King Roger, a work once almost forgotten, has recently returned to the biggest theatres across the globe. Throughout May 2015, King Roger will rule the stage of London's Royal Opera House, hence the need for a manual that will guide you through the intricate relationships between protagonists, the surprisingly minimalist libretto and the clash between two mythic orders and three civilisations.

http://culture.pl/en/article/a-mortals-guide-to-king-roger


----------



## sospiro (Apr 3, 2010)

I'm going. Can't wait!


----------



## Belowpar (Jan 14, 2015)

Please enlighten me, why is this a must see?


----------



## elgar's ghost (Aug 8, 2010)

Belowpar said:


> Please enlighten me, why is this a must see?

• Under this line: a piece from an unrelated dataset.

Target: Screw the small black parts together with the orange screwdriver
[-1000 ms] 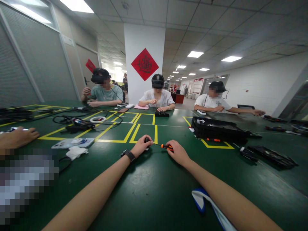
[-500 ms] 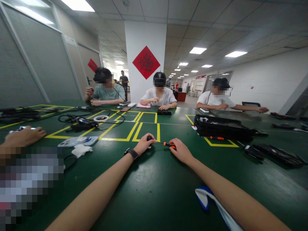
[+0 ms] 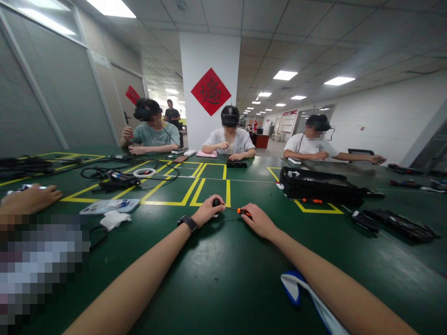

I'm guessing it's because no-one knows how many more decades it will be before it's staged at Covent Garden again. Szymanowski was more renowned for non-operatic works but King Roger is a cracker and I can appreciate the anticipation.


----------



## sospiro (Apr 3, 2010)

Another interesting preview by Classical Iconoclast


----------



## Belowpar (Jan 14, 2015)

Thanks for alerting me to an Opera I knew nothing about. I see the first night is sold out but I will try to attend.


----------



## sospiro (Apr 3, 2010)

Guardian preview

and the performance on 16 May is being live streamed


----------



## Cavaradossi (Aug 2, 2012)

This one's been on my radar for a while, but I have yet to see it. Hopefully there will be an HD cinemacast at some point.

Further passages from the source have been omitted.